Idaho Public Utilities Commission
Case No. PAC-E-12-03, Order No. 32460
March 2, 2012
Contact: Gene Fadness (208) 334-0339, 890-2712
Rocky Mountain annual ECAM is not an increase for most customers
Rocky Mountain Power claims it is not collecting enough from its customers to cover its power supply expenses not already included in base rates, but is not seeking an increase from most customers in this year’s Energy Cost Adjustment Mechanism because it believes power supply costs will decrease significantly next year.
Rocky Mountain, which serves about 70,000 customers in eastern Idaho, recommends that the current rate be held constant to achieve rate stability over the next two years. However, it is seeking commission authority to collect $2.6 million in power supply expense from two large-contract customers, Monsanto and Agrium. The total amount to be collected from Monsanto and Agrium for the ECAM account is $7.7 million, but collection of that amount is being spread over three years according to a settlement agreement in the company’s most recent rate case.
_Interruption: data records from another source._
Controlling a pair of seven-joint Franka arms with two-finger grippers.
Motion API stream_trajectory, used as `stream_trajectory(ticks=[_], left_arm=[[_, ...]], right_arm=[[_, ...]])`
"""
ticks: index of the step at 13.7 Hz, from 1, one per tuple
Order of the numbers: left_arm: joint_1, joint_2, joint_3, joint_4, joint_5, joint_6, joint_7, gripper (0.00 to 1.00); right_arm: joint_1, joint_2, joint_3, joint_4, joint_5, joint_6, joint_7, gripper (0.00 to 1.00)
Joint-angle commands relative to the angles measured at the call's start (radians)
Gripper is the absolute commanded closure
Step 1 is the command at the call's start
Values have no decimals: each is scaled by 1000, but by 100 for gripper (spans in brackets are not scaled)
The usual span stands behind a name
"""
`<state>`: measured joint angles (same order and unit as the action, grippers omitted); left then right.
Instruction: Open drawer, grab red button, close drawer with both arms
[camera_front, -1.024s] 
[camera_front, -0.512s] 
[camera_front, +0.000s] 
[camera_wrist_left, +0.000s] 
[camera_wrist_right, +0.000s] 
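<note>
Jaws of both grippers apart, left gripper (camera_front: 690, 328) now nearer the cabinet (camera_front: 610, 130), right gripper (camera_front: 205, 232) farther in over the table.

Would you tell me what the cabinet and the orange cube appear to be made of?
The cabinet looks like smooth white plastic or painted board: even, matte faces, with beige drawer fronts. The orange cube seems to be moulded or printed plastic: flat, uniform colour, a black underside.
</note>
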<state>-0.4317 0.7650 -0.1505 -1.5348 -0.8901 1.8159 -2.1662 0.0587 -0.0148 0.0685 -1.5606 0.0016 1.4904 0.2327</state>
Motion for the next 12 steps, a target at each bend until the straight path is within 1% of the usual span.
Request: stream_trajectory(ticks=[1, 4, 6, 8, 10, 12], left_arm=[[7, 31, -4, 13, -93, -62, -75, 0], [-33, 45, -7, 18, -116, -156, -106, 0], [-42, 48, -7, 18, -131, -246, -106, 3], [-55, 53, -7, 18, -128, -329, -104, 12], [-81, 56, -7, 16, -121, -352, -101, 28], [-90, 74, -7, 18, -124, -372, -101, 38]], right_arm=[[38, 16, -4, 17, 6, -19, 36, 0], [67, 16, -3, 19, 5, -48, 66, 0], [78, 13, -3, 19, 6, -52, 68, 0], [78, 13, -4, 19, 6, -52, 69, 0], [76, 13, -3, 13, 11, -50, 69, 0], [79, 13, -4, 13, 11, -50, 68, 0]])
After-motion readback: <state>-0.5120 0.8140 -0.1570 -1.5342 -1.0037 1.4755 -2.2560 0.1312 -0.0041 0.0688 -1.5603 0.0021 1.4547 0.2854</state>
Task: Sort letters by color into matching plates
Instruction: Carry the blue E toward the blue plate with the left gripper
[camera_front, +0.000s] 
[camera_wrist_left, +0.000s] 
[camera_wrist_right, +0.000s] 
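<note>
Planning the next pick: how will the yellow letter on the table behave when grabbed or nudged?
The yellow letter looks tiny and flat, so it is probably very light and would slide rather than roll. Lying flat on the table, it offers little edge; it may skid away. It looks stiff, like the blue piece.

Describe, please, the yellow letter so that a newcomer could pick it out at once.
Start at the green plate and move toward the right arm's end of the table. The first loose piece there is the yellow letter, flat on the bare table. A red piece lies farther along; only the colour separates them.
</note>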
The Idaho Public Utilities Commission is taking comments through March 13 on Rocky Mountain’s proposed ECAM adjustment.
Most power supply expense is included in base rates, but because those costs vary from year to year due to changes in market rates, transportation expense and expiration of contracts with energy suppliers, the ECAM allows the company to make a one-year adjustment every April 1. The adjustment is a one-year increase to customers if power supply costs are higher than the amount already included in base rates and a credit to customers if power supply costs are lower than that included in base rates. The company’s earnings are not impacted by the ECAM because all the money collected when there is a surcharge is kept in a separate account that must go directly to pay power supply expense and cannot be used for any other purpose.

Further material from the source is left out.